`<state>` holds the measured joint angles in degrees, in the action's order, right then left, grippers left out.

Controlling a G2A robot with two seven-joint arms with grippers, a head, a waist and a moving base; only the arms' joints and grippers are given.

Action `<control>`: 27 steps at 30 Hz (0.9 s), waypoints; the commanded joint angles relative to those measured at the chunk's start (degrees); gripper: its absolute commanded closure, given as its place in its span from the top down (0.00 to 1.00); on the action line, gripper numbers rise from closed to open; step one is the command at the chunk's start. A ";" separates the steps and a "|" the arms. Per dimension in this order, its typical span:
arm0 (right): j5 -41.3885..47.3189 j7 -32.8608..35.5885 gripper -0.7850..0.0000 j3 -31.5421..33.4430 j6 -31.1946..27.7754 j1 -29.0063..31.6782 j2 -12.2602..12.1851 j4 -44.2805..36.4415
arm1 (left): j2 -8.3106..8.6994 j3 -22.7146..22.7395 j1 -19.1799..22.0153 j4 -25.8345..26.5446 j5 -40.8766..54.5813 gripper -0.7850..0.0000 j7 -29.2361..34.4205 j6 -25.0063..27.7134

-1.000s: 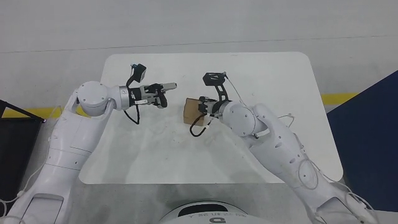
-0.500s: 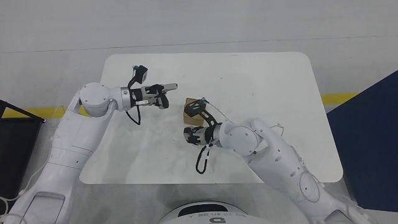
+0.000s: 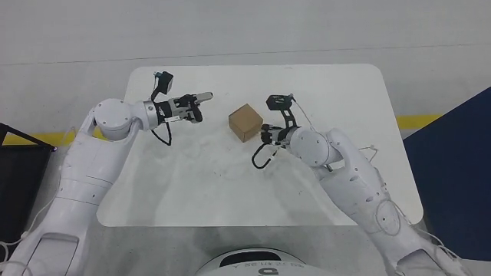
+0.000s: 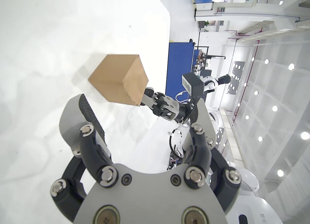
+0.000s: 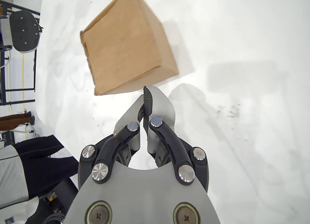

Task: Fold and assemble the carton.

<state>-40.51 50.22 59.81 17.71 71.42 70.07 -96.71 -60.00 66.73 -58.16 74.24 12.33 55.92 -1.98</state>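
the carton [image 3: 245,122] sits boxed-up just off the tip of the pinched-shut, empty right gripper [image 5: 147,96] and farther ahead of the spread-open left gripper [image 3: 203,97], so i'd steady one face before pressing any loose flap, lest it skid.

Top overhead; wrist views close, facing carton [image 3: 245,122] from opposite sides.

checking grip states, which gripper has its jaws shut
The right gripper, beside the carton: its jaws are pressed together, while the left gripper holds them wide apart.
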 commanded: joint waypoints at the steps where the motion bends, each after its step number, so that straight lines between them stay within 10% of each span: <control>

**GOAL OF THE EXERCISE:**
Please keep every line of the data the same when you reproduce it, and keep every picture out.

**THE COMPLETED TASK:**
`<state>` holds the measured joint angles in degrees, in the action's order, right then left, grippers left out.

Controlling a G2A robot with two seven-joint arms with grippers, a head, a waist and a moving base; only the arms' joints and grippers are given.

Action `<control>`: 27 steps at 30 Hz (0.9 s), waypoints; the commanded joint angles relative to those measured at the chunk's start (degrees); gripper: its absolute commanded closure, given as its place in its span from the top down (0.00 to 1.00); on the action line, gripper numbers rise from closed to open; step one is the command at the chunk's start. A ";" separates the steps and a "|" the arms. Per dimension in this order, its typical span:
arm0 (right): j5 -41.3885..47.3189 j7 -32.8608..35.5885 gripper -0.7850..0.0000 j3 -31.5421..33.4430 j6 -31.1946..27.7754 j1 -29.0063..31.6782 j2 -12.2602..12.1851 j4 -44.2805..36.4415
arm1 (left): j2 -8.3106..8.6994 j3 -22.7146..22.7395 j1 -19.1799..22.0153 j4 -25.8345..26.5446 j5 -40.8766..54.5813 gripper -0.7850..0.0000 j7 -29.2361..34.4205 j6 -25.0063..27.7134

-1.000s: 
-0.500s: 
+0.000s: 
+0.000s: 
+0.000s: 

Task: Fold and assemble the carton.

<state>-40.51 50.22 59.81 17.71 71.42 70.07 -96.71 -60.00 66.73 -58.16 74.24 12.33 55.92 -1.98</state>
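the carton [image 3: 245,122] sits boxed-up just off the tip of the pinched-shut, empty right gripper [image 5: 147,96] and farther ahead of the spread-open left gripper [image 3: 203,97], so i'd steady one face before pressing any loose flap, lest it skid.

Top overhead; wrist views close, facing carton [image 3: 245,122] from opposite sides.

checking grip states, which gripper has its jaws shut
The right gripper, beside the carton: its jaws are pressed together, while the left gripper holds them wide apart.
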 commanded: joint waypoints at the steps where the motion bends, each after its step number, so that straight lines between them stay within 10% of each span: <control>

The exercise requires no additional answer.